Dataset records
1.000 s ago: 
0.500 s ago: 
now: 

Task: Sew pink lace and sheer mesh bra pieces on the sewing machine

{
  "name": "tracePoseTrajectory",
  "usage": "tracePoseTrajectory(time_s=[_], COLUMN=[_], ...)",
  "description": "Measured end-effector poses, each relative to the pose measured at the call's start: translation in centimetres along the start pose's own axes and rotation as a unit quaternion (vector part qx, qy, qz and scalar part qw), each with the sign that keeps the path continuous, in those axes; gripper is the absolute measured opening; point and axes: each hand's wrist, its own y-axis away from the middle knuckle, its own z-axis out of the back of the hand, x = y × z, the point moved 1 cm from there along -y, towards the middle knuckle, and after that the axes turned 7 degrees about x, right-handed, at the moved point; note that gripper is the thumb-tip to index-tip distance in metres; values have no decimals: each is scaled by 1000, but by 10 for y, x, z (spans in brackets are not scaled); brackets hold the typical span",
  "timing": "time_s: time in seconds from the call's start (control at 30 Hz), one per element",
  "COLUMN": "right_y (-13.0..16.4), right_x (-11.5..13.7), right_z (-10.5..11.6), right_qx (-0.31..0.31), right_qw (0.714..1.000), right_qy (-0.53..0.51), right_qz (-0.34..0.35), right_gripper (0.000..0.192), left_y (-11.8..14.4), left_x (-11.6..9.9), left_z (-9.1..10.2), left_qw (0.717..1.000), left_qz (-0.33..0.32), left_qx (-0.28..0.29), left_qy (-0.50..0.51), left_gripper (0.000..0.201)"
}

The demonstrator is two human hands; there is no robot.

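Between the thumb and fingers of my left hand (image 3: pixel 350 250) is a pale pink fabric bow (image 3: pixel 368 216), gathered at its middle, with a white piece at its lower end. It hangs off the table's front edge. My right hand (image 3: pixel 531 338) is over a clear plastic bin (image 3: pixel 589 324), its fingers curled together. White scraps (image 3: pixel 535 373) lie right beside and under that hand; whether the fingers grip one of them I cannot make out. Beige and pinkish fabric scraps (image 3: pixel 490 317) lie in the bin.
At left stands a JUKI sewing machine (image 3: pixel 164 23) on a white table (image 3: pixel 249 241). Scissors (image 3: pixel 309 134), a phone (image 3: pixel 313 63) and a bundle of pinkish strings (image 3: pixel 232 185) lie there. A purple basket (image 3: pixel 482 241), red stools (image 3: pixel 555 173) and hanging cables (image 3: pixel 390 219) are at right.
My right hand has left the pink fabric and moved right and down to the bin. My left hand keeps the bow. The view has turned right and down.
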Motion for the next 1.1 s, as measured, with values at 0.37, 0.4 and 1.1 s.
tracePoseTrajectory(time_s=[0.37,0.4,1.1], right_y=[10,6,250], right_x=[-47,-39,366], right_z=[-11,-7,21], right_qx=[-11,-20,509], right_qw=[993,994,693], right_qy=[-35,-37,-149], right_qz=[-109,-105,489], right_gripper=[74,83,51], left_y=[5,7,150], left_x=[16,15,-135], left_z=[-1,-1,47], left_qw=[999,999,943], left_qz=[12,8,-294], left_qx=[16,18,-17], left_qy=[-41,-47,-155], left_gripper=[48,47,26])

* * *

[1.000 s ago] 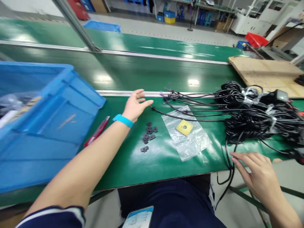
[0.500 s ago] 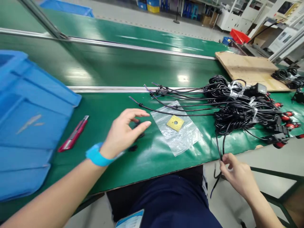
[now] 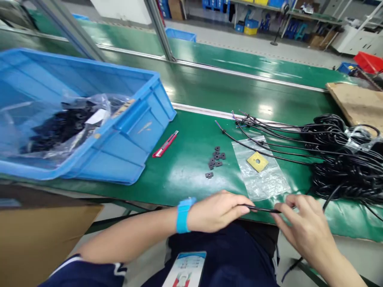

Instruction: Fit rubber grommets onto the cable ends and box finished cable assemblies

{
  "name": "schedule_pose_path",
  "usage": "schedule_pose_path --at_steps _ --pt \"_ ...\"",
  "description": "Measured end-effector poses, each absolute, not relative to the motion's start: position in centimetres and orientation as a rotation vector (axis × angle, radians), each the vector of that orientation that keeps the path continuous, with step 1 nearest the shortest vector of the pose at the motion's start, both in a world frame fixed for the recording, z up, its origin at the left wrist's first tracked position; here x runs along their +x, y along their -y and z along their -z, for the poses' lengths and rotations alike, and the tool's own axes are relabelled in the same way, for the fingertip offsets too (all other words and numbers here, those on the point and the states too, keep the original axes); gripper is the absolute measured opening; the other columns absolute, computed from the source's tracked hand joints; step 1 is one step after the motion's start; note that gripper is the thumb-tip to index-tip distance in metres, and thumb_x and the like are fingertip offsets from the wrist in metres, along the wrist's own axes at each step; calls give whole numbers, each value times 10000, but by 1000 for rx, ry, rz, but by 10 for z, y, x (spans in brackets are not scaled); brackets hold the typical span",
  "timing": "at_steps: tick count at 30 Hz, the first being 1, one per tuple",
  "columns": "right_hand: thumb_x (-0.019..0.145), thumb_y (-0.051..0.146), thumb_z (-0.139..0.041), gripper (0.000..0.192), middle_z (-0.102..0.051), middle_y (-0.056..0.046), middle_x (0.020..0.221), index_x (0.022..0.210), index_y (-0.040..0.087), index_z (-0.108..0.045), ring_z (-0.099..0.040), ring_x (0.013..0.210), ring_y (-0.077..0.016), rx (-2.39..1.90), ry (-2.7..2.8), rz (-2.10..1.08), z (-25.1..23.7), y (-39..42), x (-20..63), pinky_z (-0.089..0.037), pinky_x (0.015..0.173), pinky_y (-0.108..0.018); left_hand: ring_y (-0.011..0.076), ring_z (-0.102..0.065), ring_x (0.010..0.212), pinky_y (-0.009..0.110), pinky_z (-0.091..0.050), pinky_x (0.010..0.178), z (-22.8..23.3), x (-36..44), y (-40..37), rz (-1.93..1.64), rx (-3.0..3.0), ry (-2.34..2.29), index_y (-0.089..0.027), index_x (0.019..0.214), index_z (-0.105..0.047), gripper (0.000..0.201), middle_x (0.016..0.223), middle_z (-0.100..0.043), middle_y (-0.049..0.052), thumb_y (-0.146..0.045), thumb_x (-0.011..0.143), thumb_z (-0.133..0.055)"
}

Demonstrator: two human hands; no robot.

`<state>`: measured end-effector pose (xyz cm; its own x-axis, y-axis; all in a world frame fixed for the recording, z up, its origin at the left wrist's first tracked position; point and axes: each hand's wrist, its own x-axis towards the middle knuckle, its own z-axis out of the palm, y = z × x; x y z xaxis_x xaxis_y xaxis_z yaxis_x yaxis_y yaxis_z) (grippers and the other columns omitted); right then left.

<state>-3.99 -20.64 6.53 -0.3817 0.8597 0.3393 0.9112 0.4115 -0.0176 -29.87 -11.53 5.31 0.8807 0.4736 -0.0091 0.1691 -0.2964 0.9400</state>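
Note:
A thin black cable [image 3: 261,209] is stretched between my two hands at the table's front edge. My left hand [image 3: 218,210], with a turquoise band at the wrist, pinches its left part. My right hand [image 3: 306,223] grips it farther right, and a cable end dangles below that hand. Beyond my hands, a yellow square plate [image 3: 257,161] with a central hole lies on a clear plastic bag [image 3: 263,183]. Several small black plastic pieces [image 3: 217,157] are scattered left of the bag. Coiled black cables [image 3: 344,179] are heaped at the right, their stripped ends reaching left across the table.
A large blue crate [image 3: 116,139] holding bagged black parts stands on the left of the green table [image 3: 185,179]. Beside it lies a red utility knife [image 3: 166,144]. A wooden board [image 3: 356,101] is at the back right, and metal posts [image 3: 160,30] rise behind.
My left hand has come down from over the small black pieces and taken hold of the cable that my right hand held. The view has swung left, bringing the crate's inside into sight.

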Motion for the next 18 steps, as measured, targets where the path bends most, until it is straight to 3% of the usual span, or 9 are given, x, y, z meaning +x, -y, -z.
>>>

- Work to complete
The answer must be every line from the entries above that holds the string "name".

- Your solution
  "name": "tracePoseTrajectory",
  "name": "schedule_pose_path",

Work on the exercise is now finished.